§ **Task directions**
Search the records that follow and extract every line containing the string "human".

§ **Excerpted data**
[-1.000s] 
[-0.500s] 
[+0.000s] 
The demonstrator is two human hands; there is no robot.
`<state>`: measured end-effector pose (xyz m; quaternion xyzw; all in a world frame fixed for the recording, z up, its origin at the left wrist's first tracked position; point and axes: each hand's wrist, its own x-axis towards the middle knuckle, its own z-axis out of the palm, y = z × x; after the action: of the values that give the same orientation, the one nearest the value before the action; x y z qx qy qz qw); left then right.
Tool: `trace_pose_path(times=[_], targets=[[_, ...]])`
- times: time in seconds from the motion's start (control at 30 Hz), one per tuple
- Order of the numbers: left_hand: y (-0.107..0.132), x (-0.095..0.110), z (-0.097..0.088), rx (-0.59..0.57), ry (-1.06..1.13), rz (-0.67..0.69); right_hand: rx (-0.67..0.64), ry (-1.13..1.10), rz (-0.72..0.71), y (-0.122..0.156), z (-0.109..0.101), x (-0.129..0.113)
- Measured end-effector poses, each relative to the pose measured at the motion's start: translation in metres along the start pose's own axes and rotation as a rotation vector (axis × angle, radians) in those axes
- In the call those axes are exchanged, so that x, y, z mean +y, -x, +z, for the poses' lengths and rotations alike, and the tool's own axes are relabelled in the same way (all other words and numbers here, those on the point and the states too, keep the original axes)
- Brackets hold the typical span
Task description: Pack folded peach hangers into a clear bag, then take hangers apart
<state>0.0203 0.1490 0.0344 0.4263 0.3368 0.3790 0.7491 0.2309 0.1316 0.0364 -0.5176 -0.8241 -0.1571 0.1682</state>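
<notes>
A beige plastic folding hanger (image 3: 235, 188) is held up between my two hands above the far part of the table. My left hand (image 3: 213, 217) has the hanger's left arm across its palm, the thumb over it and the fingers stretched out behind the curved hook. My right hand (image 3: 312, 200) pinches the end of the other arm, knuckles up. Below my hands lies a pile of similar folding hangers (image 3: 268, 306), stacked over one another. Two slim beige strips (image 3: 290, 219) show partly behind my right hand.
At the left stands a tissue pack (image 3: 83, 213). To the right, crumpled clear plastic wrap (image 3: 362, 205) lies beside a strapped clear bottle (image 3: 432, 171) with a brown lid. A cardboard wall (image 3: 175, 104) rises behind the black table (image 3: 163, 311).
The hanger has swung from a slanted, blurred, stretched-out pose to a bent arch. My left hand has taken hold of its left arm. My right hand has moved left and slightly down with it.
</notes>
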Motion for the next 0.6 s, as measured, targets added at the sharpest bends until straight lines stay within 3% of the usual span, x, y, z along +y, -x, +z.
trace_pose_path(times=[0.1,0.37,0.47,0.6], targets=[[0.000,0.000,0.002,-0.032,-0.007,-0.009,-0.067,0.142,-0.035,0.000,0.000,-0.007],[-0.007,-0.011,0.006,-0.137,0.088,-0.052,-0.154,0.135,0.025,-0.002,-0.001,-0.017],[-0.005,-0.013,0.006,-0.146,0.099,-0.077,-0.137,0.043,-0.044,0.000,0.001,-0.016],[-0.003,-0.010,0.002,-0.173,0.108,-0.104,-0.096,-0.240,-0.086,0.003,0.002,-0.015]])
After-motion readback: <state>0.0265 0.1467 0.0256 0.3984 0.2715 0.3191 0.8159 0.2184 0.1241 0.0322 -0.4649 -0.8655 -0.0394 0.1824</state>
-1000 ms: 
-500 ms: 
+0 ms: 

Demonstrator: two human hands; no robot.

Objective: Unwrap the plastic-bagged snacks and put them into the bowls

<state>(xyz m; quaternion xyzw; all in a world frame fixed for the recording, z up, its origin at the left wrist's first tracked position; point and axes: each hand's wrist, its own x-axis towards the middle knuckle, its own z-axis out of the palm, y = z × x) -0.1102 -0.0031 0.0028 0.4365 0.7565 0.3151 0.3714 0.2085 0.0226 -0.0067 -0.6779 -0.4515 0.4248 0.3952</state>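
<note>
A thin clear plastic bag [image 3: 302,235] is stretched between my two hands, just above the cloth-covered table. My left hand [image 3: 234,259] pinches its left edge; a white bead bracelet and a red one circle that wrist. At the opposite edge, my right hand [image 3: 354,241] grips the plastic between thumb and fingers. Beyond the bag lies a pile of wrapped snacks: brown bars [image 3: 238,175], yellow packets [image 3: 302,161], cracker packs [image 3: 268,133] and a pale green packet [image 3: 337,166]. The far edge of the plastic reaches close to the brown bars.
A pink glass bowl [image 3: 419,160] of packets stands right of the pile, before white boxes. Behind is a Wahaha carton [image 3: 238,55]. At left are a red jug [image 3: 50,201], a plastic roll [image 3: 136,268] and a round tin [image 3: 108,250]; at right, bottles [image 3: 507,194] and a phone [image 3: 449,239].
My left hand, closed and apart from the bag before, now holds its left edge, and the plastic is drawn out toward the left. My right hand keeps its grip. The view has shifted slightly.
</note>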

§ **The answer**
The demonstrator is two human hands; there is no robot.
Demonstrator: two human hands; no robot.

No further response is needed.